# [What the task asks]
Using the listing below, give again exactly the lines from the line with "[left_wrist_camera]" to the line with "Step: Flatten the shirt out", inclusive, without the pictures.

# [Dataset entries]
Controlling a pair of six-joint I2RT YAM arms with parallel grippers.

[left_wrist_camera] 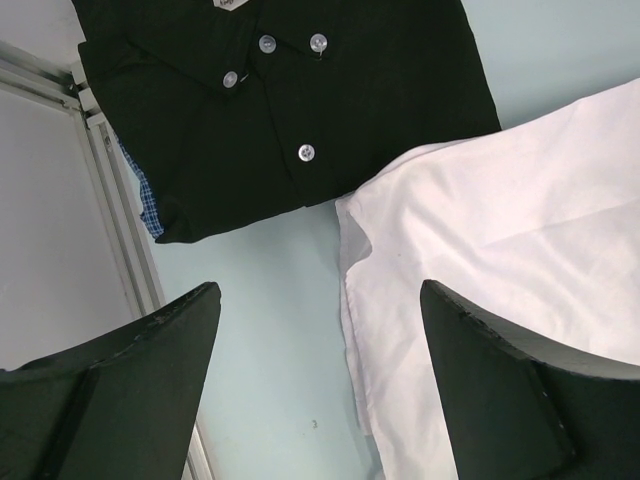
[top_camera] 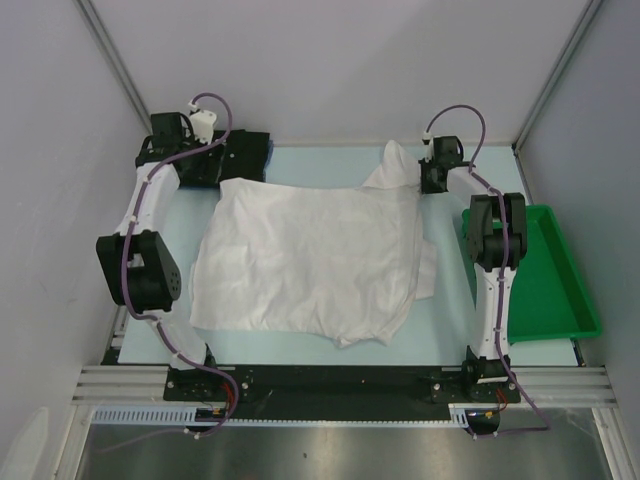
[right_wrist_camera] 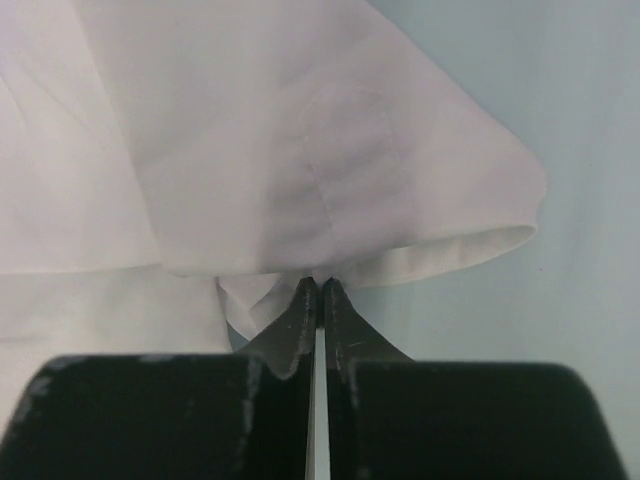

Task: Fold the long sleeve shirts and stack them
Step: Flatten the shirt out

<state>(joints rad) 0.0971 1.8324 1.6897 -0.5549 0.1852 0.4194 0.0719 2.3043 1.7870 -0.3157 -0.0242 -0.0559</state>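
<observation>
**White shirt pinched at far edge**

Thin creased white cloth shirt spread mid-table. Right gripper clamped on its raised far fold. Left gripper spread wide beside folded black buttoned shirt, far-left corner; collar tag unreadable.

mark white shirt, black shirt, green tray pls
white shirt [top_camera: 310, 255]: top external view, middle of the spread-out body.
black shirt [left_wrist_camera: 370, 100]: left wrist view, front panel right of the buttons.
green tray [top_camera: 555, 285]: top external view, bare floor of the tray.
</observation>
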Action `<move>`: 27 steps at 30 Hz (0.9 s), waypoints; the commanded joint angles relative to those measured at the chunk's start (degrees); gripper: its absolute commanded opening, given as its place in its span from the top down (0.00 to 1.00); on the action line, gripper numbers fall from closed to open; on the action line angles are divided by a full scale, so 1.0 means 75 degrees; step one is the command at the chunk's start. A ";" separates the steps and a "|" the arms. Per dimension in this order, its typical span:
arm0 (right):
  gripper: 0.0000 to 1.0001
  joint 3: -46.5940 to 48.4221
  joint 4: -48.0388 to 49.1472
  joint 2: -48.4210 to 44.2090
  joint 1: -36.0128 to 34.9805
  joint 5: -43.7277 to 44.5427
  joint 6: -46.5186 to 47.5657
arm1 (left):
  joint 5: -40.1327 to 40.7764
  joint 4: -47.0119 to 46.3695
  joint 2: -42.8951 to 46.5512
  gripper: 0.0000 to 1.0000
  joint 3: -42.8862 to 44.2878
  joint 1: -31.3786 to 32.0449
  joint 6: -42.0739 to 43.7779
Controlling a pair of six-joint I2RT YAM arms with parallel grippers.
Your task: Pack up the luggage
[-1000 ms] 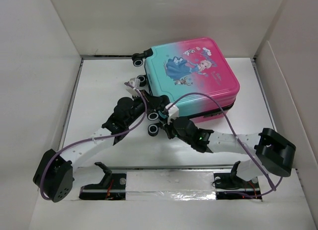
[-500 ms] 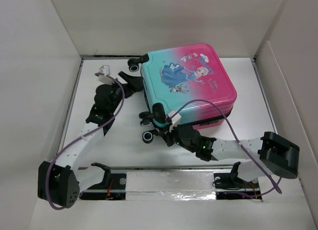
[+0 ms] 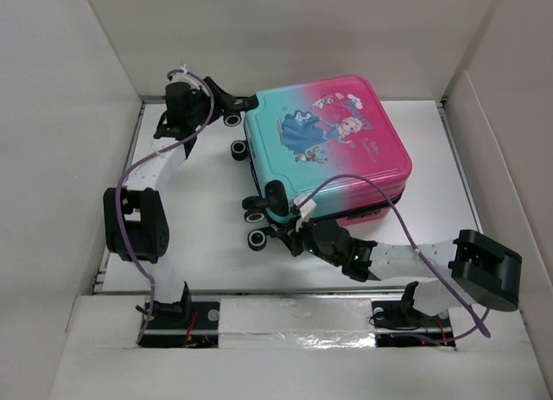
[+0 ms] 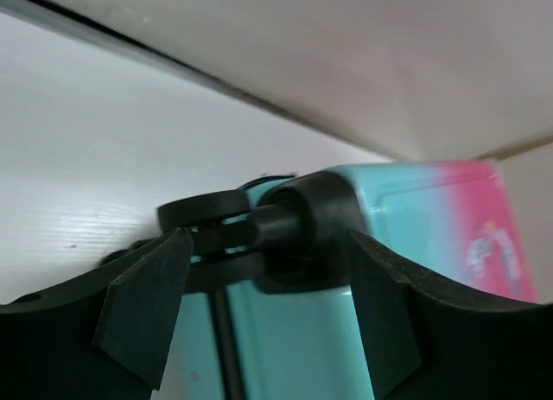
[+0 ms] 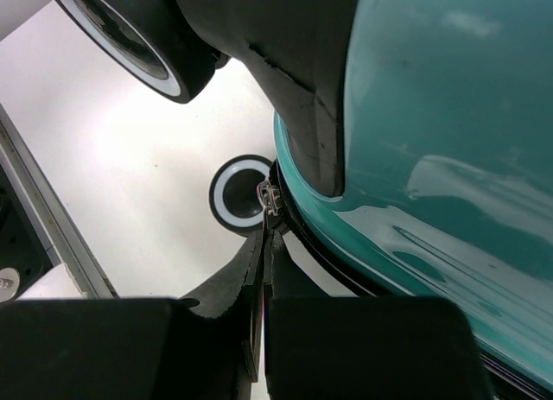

# [Solution to the exercise]
[left_wrist_camera] 
[top_camera] 
[right_wrist_camera] 

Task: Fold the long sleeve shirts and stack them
Step: Flatten the shirt out

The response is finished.